[PROBLEM STATEMENT]
Retype the listing in full. Change nothing.

**********

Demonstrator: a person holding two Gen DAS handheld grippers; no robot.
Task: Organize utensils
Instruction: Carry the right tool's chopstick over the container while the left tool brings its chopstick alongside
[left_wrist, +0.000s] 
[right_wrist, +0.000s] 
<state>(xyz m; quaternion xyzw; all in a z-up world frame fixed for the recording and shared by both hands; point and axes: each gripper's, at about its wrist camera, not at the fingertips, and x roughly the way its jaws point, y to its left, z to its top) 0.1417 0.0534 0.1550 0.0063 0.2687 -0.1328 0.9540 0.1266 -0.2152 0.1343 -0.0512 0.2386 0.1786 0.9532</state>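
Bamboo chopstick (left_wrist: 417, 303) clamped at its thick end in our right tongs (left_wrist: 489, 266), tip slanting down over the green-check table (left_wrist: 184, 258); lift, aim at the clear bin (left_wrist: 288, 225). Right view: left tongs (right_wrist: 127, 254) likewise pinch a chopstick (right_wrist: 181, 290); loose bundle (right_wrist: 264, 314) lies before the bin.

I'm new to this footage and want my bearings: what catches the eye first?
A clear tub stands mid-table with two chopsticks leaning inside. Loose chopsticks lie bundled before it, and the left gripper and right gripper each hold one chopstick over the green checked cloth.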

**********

[PROBLEM SOLUTION]
Demonstrator: a person holding two Gen DAS handheld grippers; no robot.
Task: Organize utensils
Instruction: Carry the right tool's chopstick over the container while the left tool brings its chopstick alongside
[left_wrist, +0.000s] 
[right_wrist, +0.000s] 
<state>(xyz m; quaternion xyzw; all in a z-up world frame fixed for the recording and shared by both hands; point and axes: each gripper's, at about its wrist camera, not at the fingertips, and x roughly the way its jaws point, y to its left, z to its top) 0.1417 0.0534 0.1550 0.0063 0.2687 -0.1328 0.9540 0.1266 -0.2152 0.1343 -0.0512 0.2386 0.1786 0.9532</state>
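Bamboo chopstick (left_wrist: 417, 303) clamped at its thick end in our right tongs (left_wrist: 489, 266), tip slanting down over the green-check table (left_wrist: 184, 258); lift, aim at the clear bin (left_wrist: 288, 225). Right view: left tongs (right_wrist: 127, 254) likewise pinch a chopstick (right_wrist: 181, 290); loose bundle (right_wrist: 264, 314) lies before the bin.

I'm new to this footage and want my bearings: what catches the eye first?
A clear tub stands mid-table with two chopsticks leaning inside. Loose chopsticks lie bundled before it, and the left gripper and right gripper each hold one chopstick over the green checked cloth.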

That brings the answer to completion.